We can think of two possible solutions for this problem:
1. Make inventoryItemSeqId the primary key of InventoryItemDetail table, and
use delegator.getNextSeqId and SequenceValueItem to generate its values.
InventoryItemDetail was still have an inventoryItemId and be related to
InventoryItem.
2. Create a cache for subsequence ID values. The key of the cache would be a
Map of the primary key fields for InventoryItemDetail minus inventoryItemSeqId,
and the value of the cache would be the maximum available inventoryItemSeqId.

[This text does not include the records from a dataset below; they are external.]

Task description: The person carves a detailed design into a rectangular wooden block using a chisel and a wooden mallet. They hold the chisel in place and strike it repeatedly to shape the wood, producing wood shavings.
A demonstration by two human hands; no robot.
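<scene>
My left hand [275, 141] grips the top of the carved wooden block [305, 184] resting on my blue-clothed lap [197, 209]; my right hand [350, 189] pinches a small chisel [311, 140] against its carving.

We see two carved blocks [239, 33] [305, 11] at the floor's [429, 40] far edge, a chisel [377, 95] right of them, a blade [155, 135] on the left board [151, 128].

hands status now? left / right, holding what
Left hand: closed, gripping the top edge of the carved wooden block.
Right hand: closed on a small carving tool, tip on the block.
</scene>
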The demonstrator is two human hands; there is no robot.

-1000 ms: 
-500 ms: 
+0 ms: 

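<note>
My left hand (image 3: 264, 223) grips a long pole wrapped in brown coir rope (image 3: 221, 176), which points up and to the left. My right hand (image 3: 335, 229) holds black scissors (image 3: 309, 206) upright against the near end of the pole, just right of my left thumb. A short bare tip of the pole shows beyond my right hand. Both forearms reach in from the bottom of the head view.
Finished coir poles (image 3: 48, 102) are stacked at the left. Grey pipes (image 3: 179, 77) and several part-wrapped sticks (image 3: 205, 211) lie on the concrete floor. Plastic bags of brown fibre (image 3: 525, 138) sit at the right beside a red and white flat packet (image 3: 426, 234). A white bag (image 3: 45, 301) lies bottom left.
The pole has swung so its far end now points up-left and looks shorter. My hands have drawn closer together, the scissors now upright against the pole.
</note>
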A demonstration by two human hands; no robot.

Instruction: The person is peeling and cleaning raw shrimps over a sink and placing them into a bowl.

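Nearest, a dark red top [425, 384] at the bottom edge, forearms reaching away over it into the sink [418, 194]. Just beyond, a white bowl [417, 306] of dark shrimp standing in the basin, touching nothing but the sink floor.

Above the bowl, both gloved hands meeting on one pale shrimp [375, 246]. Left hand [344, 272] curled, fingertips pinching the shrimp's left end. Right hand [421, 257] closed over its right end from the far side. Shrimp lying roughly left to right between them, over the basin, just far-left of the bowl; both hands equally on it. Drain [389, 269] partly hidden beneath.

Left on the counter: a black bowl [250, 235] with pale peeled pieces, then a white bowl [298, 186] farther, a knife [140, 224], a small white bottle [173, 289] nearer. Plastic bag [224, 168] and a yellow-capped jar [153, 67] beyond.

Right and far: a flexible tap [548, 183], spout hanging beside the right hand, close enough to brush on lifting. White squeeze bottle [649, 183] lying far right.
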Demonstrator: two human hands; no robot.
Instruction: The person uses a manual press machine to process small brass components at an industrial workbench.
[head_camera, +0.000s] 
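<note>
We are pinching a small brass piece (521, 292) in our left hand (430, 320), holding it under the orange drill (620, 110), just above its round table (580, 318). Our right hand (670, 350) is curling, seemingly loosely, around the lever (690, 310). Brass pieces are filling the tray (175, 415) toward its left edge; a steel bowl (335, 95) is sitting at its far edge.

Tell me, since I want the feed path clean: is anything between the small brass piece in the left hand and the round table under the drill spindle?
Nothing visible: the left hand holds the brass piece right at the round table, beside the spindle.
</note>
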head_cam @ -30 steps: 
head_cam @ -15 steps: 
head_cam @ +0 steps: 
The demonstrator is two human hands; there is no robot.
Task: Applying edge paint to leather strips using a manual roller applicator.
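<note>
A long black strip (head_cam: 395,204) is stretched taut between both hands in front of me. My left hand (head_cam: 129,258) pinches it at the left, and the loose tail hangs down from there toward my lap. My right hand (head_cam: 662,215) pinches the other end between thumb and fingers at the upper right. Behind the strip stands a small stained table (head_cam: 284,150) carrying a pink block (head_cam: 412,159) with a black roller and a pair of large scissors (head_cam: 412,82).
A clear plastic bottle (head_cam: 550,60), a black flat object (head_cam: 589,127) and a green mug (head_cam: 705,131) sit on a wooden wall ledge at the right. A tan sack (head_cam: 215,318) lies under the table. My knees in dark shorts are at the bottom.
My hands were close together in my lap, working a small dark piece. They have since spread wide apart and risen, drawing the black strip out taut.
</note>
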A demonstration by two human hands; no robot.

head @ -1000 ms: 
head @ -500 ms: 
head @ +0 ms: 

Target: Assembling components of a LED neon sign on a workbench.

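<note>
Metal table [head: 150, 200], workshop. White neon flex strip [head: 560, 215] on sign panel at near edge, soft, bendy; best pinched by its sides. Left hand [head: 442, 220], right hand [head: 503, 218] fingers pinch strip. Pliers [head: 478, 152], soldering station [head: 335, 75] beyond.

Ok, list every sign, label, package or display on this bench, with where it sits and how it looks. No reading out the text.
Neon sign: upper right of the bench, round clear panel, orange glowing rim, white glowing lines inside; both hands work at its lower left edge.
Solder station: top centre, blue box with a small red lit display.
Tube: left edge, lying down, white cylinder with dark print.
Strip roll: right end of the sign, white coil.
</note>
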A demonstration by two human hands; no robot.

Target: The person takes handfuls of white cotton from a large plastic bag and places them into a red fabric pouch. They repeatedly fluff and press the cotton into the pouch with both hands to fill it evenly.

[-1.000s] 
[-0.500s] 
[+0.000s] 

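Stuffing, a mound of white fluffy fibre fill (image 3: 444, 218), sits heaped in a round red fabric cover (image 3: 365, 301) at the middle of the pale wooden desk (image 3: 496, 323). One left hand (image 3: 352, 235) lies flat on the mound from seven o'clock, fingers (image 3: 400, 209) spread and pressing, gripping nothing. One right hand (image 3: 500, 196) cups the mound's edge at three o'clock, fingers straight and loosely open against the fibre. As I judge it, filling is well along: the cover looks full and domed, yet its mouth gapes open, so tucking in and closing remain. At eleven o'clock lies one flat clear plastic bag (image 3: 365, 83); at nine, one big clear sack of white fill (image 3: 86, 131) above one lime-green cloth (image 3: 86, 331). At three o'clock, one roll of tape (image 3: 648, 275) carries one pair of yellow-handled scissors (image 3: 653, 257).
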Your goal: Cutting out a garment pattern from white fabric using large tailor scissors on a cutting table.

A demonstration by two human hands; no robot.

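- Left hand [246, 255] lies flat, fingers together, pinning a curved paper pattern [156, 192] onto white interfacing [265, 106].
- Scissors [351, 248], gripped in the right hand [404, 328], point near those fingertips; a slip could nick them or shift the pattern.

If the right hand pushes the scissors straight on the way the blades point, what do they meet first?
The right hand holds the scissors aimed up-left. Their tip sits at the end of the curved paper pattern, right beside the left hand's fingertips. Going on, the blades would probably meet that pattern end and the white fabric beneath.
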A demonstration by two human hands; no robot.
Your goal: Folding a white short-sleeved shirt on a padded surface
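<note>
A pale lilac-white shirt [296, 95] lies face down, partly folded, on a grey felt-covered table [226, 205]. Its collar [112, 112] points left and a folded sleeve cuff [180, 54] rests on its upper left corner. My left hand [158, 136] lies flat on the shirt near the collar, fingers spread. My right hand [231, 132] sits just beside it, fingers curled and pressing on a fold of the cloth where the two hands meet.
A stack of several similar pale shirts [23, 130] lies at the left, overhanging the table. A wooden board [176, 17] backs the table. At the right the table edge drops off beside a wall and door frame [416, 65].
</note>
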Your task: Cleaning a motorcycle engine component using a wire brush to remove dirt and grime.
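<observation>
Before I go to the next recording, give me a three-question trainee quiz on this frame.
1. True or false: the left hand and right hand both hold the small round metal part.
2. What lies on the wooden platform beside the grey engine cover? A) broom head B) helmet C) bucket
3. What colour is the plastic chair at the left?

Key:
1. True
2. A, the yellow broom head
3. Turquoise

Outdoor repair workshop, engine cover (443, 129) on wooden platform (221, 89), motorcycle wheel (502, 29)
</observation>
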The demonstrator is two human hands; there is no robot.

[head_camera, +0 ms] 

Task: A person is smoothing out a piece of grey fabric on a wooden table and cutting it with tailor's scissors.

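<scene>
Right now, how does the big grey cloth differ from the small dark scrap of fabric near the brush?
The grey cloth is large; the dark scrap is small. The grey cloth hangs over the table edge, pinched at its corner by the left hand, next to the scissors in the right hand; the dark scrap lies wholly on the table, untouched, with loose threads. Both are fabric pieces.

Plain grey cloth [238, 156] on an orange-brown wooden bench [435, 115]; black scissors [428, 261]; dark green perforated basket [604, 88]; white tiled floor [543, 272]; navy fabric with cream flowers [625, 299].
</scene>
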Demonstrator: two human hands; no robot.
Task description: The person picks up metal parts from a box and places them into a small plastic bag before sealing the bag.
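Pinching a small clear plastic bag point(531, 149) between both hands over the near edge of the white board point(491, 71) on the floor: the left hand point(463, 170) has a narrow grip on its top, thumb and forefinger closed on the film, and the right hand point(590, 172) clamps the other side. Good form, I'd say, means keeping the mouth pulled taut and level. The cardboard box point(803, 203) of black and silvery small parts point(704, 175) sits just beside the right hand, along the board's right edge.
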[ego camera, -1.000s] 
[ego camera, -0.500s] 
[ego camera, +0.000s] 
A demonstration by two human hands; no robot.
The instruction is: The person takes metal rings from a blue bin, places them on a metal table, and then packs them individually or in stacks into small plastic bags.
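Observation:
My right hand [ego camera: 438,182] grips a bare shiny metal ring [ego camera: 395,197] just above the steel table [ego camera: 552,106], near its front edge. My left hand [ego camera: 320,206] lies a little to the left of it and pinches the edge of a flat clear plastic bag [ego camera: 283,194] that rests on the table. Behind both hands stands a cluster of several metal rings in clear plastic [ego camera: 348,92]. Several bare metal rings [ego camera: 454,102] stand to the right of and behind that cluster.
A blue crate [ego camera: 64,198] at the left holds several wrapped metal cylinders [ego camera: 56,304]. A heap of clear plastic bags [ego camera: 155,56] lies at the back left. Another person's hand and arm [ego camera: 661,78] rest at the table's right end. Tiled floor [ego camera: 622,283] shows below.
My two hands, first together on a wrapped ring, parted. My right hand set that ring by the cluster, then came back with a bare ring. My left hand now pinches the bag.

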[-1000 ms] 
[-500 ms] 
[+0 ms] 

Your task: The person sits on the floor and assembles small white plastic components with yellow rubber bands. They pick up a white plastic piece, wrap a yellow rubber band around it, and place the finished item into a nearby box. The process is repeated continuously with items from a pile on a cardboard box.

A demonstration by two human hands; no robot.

The cache would be set to timeout or clear, every 30 minutes or so, and during
that time it would be able to tell delegator.getNextSubSeqId what the maximum
available value would be based on both what's in the database and what other
processes may have been assigned. This method is more complicated and not as
sure, but it would still allow us to have subsequence IDs of 1, 2, 3, 4, etc.
If anyone has other suggestions, please let me know.